Jaime López Aranda terció, en Animal Político, retomando la comparación inicial y sugiriendo que la diferencia responde, en el fondo, menos a la irresponsabilidad de los medios que a las distintas estrategias de comunicación de cada gobierno: mientras el de Lula Da Silva supo proponer una narrativa “de reforma y modernización” para “contar la historia del ‘éxito brasileño’”; el de Felipe Calderón adoptó, en cambio, una narrativa de “estado de emergencia” que enfatizó “la amenaza real, potencial e imaginaria” del crimen organizado.

Retomo la conversación donde la deja López Aranda para añadir dos matices.

El primero es que los medios brasileños no son ni más ni menos sensacionalistas que los mexicanos, ni más ni menos propicios a convertir la violencia en reality show.

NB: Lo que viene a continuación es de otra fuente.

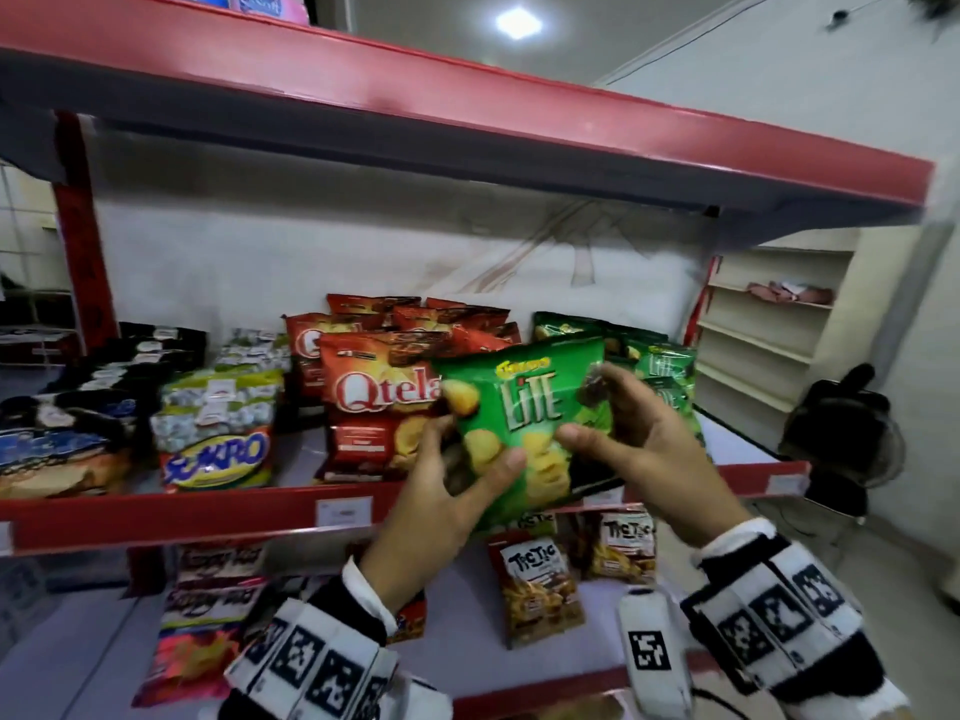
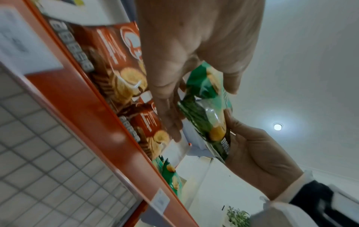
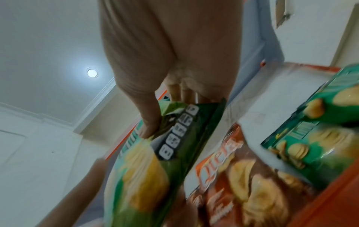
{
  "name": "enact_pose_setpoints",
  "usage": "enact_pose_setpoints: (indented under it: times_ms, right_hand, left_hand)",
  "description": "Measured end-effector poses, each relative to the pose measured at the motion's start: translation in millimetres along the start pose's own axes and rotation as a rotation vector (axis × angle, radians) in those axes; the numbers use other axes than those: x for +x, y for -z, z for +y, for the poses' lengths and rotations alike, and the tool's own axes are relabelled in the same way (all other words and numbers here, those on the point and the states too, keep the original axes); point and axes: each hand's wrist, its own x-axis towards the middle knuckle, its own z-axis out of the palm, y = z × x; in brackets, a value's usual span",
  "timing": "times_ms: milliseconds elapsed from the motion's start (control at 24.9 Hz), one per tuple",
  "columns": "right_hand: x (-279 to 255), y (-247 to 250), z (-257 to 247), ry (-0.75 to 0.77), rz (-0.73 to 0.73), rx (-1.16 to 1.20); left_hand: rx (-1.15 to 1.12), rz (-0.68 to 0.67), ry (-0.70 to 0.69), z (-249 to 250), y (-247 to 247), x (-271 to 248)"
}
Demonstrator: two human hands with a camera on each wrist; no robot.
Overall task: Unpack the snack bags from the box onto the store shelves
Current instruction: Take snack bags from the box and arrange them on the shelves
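A green "Lite" chip bag (image 1: 524,423) is held upright in front of the middle shelf (image 1: 208,511). My left hand (image 1: 457,491) grips its lower left edge, thumb on the front, fingers behind. My right hand (image 1: 618,433) grips its right edge, thumb on the front. In the left wrist view the green bag (image 2: 205,107) sits between both hands. The right wrist view shows my thumb (image 3: 147,121) pressed on the green bag (image 3: 155,161). Red Qtela bags (image 1: 374,402) stand just left of it; more green Lite bags (image 1: 660,366) stand behind on the right. The box is out of view.
Sukro nut bags (image 1: 218,433) and dark snack bags (image 1: 78,407) fill the shelf's left part. The lower shelf holds Tic Tic bags (image 1: 540,584) and pink-and-dark bags (image 1: 202,615). A red upper shelf (image 1: 467,111) hangs overhead. A cream shelving unit (image 1: 769,324) and a fan (image 1: 852,439) stand at right.
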Motion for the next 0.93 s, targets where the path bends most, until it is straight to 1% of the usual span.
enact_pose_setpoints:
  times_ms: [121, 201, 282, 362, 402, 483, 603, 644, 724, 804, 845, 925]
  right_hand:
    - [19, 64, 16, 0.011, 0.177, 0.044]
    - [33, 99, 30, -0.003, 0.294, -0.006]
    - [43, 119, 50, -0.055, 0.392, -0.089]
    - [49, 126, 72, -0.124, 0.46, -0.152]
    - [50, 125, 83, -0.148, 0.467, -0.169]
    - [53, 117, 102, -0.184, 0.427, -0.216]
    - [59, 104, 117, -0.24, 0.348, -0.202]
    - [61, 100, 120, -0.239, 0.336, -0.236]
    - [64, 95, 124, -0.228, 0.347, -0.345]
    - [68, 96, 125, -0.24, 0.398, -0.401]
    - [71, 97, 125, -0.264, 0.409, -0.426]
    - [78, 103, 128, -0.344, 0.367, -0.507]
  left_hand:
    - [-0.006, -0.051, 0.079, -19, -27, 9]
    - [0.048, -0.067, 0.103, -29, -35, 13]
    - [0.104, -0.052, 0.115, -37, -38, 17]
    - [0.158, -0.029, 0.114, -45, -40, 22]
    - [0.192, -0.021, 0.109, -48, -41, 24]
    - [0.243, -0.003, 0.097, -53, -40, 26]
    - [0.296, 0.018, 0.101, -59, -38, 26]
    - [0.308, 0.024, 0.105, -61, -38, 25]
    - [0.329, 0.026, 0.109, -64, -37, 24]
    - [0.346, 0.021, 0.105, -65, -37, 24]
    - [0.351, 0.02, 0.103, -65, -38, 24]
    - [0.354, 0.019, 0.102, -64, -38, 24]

Más aún, la imagen que transmiten de Brasil, y sobre todo de Río de Janeiro, no es la de una Cidade Maravilhosa sino, muy por el contrario, la de una ciudad problema: segregada, anárquica, violenta. La buena imagen internacional que hoy tiene Brasil no es gracias sino a pesar de sus medios.

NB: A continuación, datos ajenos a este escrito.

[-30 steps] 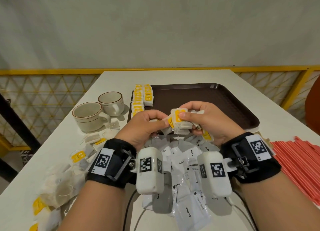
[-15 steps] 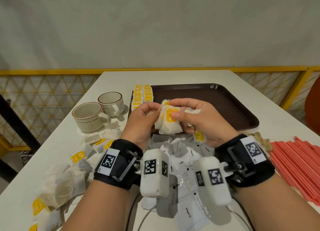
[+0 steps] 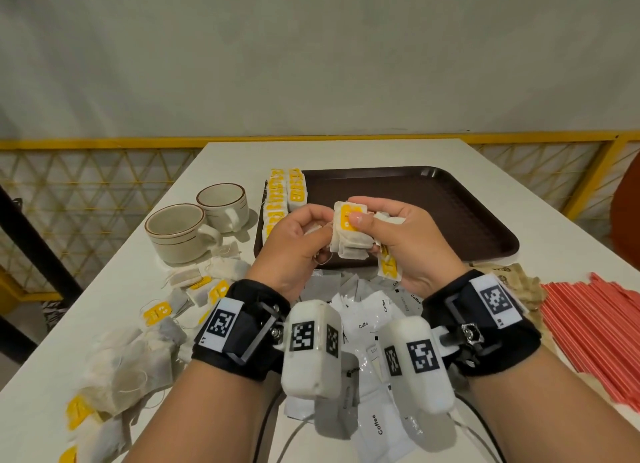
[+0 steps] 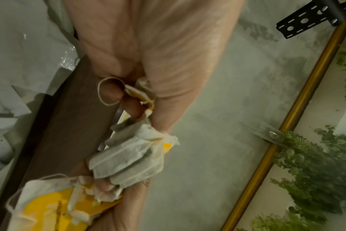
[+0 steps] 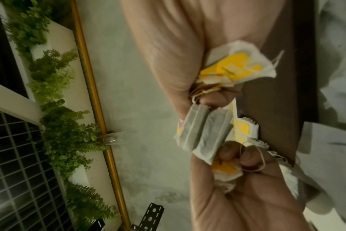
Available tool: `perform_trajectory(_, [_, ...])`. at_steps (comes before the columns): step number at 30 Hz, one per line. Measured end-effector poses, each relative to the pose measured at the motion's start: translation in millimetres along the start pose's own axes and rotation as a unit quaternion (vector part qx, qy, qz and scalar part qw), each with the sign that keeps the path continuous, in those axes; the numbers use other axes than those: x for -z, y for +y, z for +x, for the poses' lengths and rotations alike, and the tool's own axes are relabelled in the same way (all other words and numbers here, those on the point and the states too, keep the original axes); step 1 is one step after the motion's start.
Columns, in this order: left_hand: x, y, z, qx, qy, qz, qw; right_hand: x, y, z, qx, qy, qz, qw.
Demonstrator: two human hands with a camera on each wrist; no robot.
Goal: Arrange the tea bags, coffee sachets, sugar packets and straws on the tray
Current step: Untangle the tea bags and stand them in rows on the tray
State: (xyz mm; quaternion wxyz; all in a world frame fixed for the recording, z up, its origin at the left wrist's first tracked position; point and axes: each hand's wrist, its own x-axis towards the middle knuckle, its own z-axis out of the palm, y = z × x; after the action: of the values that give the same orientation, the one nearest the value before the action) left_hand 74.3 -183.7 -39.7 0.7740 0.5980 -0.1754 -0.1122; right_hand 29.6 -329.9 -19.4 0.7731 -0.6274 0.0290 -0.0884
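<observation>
Both the left hand (image 3: 294,240) and the right hand (image 3: 398,244) gripped a stack of tea bags (image 3: 349,234), seemingly four or five, above the tray (image 3: 450,206).

Coffee sachets (image 3: 363,318) are mostly covered by both wrists and the wrist cams, so no count possible; red straws (image 3: 602,327) run off the right edge of the head view. Print on the yellow tea bag tags (image 3: 347,216) is too small to read. Left wrist view: foliage at lower right is smeared, tray (image 4: 69,118) cut off at lower left.
</observation>
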Motion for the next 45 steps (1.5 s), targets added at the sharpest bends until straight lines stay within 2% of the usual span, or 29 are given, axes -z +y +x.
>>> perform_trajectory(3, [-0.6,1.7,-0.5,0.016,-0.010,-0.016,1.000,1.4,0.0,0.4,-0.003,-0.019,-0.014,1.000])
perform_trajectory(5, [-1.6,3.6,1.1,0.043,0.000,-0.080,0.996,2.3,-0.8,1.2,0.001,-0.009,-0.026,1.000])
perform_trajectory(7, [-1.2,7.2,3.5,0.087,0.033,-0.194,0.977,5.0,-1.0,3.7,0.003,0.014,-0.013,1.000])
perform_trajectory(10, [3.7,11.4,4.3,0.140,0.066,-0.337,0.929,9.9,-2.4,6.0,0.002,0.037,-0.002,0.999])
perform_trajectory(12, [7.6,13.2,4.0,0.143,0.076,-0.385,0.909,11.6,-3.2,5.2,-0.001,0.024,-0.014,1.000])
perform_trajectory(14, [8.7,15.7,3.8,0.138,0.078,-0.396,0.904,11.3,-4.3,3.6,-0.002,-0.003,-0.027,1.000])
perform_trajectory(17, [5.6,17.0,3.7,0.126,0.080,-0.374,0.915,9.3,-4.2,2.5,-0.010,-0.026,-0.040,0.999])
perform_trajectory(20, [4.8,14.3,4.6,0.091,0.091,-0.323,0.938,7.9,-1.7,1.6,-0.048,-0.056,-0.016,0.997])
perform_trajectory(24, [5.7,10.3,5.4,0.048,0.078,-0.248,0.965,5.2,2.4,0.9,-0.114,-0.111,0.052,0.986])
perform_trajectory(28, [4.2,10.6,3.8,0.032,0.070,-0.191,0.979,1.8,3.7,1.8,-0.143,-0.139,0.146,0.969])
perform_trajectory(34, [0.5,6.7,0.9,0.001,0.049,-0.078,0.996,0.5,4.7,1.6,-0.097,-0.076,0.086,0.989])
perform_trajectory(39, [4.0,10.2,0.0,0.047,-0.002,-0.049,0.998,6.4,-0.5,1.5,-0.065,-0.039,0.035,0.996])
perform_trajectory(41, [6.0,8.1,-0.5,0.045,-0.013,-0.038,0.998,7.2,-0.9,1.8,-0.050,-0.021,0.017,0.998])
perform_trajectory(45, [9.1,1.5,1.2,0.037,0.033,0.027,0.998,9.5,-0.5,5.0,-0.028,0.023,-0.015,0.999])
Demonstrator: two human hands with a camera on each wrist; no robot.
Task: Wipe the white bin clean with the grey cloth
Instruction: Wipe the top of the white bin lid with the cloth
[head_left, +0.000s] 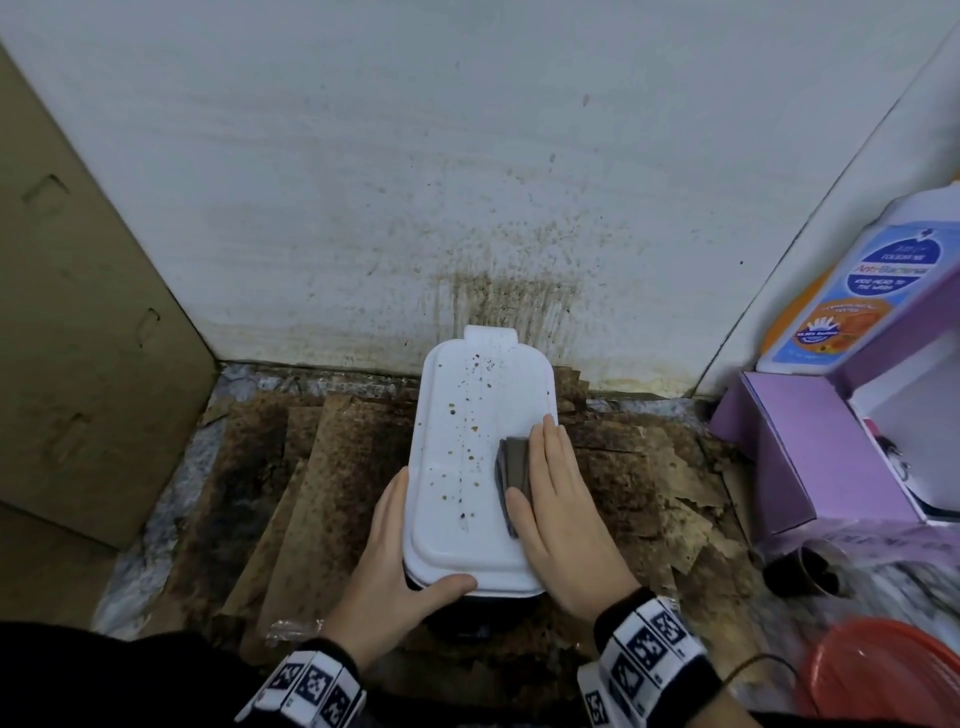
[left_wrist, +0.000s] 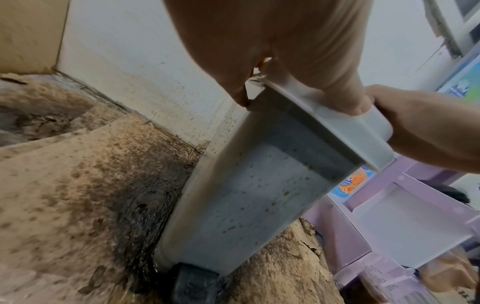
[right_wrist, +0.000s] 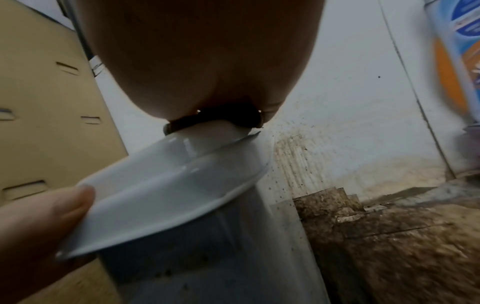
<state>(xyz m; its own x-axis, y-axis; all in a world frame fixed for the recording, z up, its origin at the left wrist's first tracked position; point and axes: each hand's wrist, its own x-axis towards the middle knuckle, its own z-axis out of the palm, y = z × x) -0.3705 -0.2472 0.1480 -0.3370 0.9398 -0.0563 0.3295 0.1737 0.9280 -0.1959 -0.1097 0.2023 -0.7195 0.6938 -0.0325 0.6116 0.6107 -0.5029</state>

El segundo es que, efectivamente, la narrativa ha sido uno de los flancos débiles del gobierno de Calderón, aunque no tanto por el contraste con el caso brasileño (que tiene lo suyo, insisto, de engañabobos) sino, más bien, por sus contradicciones internas. Por un lado, insiste en hacer de “la guerra” el eje del sexenio: moviliza tropas, captura capos, decomisa drogas, responsabiliza a Estados Unidos por sus niveles de consumo o por el contrabando de armas, culpa a la oposición por escatimarle apoyos, convoca una y otra vez a la unidad para cerrarle el paso a la delincuencia. Pero, por el otro lado, repite constantemente que el país está en calma: que no hay que tener miedo, que vamos por buen camino, que los medios exageran la violencia, que existe un problema de percepción, que la inseguridad no afecta la actividad económica, que las autoridades están en pleno control del territorio. El resultado es un relato sin claridad, inestable, a un tiempo voluble y obstinado, que termina generando más incertidumbre que credibilidad.

El problema, pues, no es que la nuestra sea una narrativa “de emergencia” o “de éxito”. Es que es una narrativa esquizofrénica.